The situation on the Mac App Store is much, much worse. Nobody other than Apple knows how many Mac App Store customers were affected by the recent MAS certificate fiasco that had the distinction of making it all the way into the pages of Fortune magazine.

The truth is that Mac OS X development has become so very fragile.

The reasons for this are manifold and diverse but boil down to: too much changetoo little communicationtoo much complexity and finally too little change management and quality control at Apple.

The recent Mac App Store (MAS) fiasco that left many (1% of Mac App Store users? 100%? Nobody knows) users unable to use their apps purchased from the Mac App Store was down to Apple’s root certificate expiring. This was a planned event: certificates are used for digitally signing applications and they are only valid for a particular period of time, after which they need to be replaced with new certificates.

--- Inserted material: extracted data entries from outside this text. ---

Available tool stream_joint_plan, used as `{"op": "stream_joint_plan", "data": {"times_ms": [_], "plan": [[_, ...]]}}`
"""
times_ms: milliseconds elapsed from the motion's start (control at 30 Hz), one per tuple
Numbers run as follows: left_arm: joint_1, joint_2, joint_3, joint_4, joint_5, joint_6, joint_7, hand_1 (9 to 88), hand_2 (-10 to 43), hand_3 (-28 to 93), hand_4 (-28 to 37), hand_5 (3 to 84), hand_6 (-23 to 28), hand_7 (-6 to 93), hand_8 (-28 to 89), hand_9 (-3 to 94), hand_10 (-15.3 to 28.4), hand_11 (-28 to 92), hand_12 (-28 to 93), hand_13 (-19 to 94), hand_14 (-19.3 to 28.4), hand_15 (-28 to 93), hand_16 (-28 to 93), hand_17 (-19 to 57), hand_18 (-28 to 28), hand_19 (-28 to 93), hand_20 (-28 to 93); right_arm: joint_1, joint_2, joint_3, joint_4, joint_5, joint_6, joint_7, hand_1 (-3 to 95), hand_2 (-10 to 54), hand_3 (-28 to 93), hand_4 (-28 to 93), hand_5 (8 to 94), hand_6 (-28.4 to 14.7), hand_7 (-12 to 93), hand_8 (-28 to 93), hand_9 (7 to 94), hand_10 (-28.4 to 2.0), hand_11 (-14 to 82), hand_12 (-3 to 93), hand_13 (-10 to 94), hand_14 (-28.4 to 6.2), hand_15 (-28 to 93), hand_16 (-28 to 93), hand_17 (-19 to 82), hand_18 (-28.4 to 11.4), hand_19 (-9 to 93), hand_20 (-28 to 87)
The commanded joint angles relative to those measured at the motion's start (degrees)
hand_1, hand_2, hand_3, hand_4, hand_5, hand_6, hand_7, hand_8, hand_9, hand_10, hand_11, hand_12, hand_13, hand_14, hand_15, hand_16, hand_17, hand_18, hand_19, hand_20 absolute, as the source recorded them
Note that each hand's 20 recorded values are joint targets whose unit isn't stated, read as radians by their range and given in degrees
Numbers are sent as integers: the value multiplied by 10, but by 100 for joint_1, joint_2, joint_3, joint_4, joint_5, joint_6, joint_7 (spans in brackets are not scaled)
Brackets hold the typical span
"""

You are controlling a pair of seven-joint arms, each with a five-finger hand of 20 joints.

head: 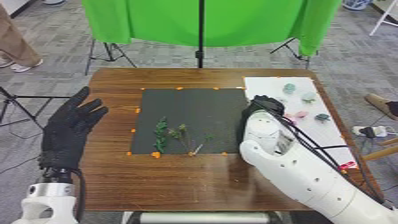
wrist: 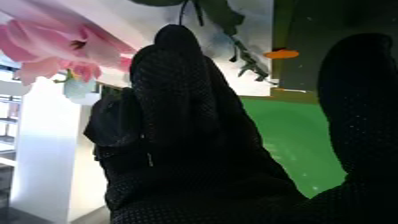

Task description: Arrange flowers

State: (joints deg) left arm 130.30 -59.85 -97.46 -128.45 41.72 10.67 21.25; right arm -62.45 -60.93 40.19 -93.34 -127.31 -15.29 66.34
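My right hand (head: 266,104) is over the seam between the black mat (head: 200,107) and the white sheet (head: 266,84). In the right wrist view, my right hand (wrist: 182,115) is open, thumb apart, with green leaves (wrist: 222,17) beyond its fingertips and a pink flower (wrist: 67,45) beside them; contact with the leaves is unclear. On the sheet in the head view lie a pink flower (head: 299,115) and pale green pieces (head: 289,88). Green sprigs (head: 161,134) lie on the mat's near part. Over the table's left edge, my left hand (head: 69,131) is open.
Orange tabs (head: 155,155) hold down the mat's edges on the brown table (head: 178,180). A red item (head: 348,165) is at the sheet's near right corner. Behind the table hangs a green cloth (head: 151,22) with a black stand pole (head: 201,35) before it.
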Motion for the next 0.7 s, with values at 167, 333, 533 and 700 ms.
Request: {"op": "stream_joint_plan", "data": {"times_ms": [167,333,533,700], "plan": [[53,-96,12,33,47,-97,-119,269,93,738,-198,355,86,121,-90,337,196,260,120,228,243,470,-61,-112,201,425,184,-222,330,196,-369,-434,599,123,308,-74,705,-237,583,-202,58,-90,621,-260,469,164,647,-180,805,93,378,-284,932,488],[30,-107,2,43,53,-138,-176,269,93,738,-198,356,87,120,-90,338,197,260,120,230,244,472,-60,-112,201,425,184,-245,230,355,-218,-179,274,217,303,-70,701,-238,588,-206,57,-92,622,-261,473,164,648,-180,806,94,380,-284,932,493],[-8,-125,2,63,72,-176,-225,269,93,738,-198,356,87,120,-89,337,197,260,120,230,245,473,-60,-112,201,425,184,-207,186,254,10,-83,-93,64,297,-67,698,-237,594,-208,58,-92,613,-265,478,166,641,-183,810,98,373,-284,932,499],[-45,-84,22,76,58,-156,-149,270,94,738,-198,357,87,120,-89,337,196,259,121,229,244,472,-60,-112,201,425,183,-26,142,-37,247,-56,-207,-14,309,-80,699,-236,629,-187,65,-97,621,-252,472,164,640,-181,809,100,366,-284,932,496]]}}
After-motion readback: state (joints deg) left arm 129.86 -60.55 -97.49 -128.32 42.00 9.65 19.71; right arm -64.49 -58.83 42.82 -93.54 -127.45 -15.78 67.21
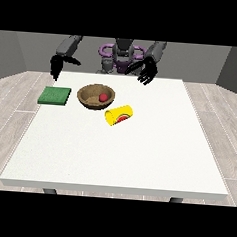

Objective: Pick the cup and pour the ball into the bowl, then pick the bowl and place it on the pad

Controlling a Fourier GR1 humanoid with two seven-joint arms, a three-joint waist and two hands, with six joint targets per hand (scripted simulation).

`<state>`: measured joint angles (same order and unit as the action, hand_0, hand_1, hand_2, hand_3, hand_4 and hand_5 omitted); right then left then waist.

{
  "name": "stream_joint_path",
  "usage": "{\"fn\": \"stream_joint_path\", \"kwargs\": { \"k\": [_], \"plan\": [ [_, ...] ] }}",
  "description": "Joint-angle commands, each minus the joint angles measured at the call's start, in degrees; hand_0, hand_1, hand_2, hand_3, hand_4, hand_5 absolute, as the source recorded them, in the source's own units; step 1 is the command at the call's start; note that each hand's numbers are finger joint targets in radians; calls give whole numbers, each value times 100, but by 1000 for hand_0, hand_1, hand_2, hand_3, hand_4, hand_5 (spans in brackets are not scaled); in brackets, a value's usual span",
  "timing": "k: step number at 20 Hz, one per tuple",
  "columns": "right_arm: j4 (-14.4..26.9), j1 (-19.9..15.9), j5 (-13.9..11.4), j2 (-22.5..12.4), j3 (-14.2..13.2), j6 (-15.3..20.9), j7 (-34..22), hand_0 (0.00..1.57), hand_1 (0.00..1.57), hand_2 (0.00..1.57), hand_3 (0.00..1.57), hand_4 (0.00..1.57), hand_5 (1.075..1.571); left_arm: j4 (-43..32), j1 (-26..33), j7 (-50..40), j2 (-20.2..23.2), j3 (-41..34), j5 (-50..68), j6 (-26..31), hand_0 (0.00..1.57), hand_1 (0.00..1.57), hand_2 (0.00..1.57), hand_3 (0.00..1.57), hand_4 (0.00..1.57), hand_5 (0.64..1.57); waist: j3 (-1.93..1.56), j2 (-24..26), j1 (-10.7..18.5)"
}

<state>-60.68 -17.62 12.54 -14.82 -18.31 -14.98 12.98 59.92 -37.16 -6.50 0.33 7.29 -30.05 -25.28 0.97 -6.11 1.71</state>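
Observation:
A brown wooden bowl (94, 97) sits on the white table (118, 150) left of centre, with a small red ball (103, 97) inside it. A yellow cup (119, 114) with a red and green mark lies on its side just right of and in front of the bowl, its mouth facing the camera. A green square pad (55, 95) lies flat to the left of the bowl. The hand at the view's right (145, 71) hovers behind the cup with its fingers spread, holding nothing. The hand at the view's left (56, 66) hangs above the table's far left edge, behind the pad, fingers pointing down.
The robot's torso (120, 58) stands behind the table's far edge. The table's front half carries nothing. Wooden floor surrounds the table on both sides.

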Motion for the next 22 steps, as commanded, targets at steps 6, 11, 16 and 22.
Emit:
{"fn": "stream_joint_path", "kwargs": {
  "k": [6, 11, 16, 22],
  "plan": [
    [-48, -220, -389, 933, 208, 1303, 302, 0, 0, 0, 0, 319, 1570, 698, 1118, 2201, 113, -259, 2257, 1346, 0, 0, 0, 0, 0, 1564, -90, -455, 582],
    [985, -677, -212, 789, -78, 1392, 672, 0, 0, 0, 0, 306, 1568, 1031, 1388, 2100, 254, -265, 2300, 1690, 0, 0, 0, 0, 0, 1564, -99, -373, 746],
    [1772, -1000, -221, 601, -82, 1268, 1153, 0, 0, 0, 0, 244, 1566, 1161, 1417, 2166, 442, -466, 2314, 1827, 0, 0, 0, 0, 0, 1564, -100, -518, 639],
    [2519, -1494, -98, 193, -263, 1066, 1323, 0, 0, 0, 0, 116, 1563, 1650, 1161, 1728, 484, -571, 2358, 1857, 0, 0, 0, 0, 0, 1566, -102, -761, 774]
  ]
}}
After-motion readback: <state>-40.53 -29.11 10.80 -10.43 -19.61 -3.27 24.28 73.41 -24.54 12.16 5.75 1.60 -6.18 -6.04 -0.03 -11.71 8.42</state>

When the Mac App Store certificate expired, it was replaced with a new certificate but there were two problems. First, the now expired certificate was still cached by some of Apple’s servers: when Mac OS X opens an application it checks its signature, which in the end is guaranteed by Apple’s root certificate. Since this was no longer valid, Mac OS X refused to launch them and reported them as “broken”, leaving users and developers equally baffled. After far too long, Apple investigated the problem and emptied their caches which made the problem go away.

The second problem which was not solved by updating the caches, was due to Apple also replacing the certificate with a new, higher security version; of course without telling anybody. The new certificate could not be verified with the old version of OpenSSL that was used in the receipt checking code of many shipping apps.

When Apple created the Mac App Store, it provided a “receipt” that each application should check to see whether it has been properly bought on the Mac App Store. This is just a signed file that contains details about what was bought and when. Instead of doing the obvious thing, which would have been to provide developers with an API for checking the validity of the receipt against Apple’s own rules, they just publishing snippets of sample code so that each developer could “roll their own” verification code. Supposedly this was for added security (by not providing a single point of failure), but it seems more likely that they couldn’t be bothered to ship an API just for the Mac App Store.

This decision came back to haunt them, because most developers are not crypto experts and so had to rely on developer contributed code to check their app’s receipts. Once this worked properly, most developers wouldn’t dream of touching the code again.. which is how it came to pass that many, quite possibly a majority, of Mac App Store apps shipped with the same old receipt checking code in 2015 that they originally shipped with in 2010(?). This was fixed by Apple revoking the new style certificate and downgrading it to the old standard.

For once, I had been ahead of the curve and had recently updated all the receipt code in my applications (no small feat) and I have yet to hear from any customers who had problems.

Just before the Mac App Store fiasco, however, many non-MAS had also shipped with broken auto-update functionality.

Apple does not offer any auto-update facility for applications that are not on the Mac App Store, which lead to Andy Matuschak’s “Sparkle” framework becoming the de-facto standard for adding an auto-update features to Mac applications.

Driven by abuse of some HTTP communications in iOS apps, Apple decided that in iOS 9 it would by default opt all developers into using only (more secure) HTTPS connections within their applications. What is good for iOS 9 can’t be bad for Mac OS X 10.11 El Capitan, so Mac applications also got opted into this scheme.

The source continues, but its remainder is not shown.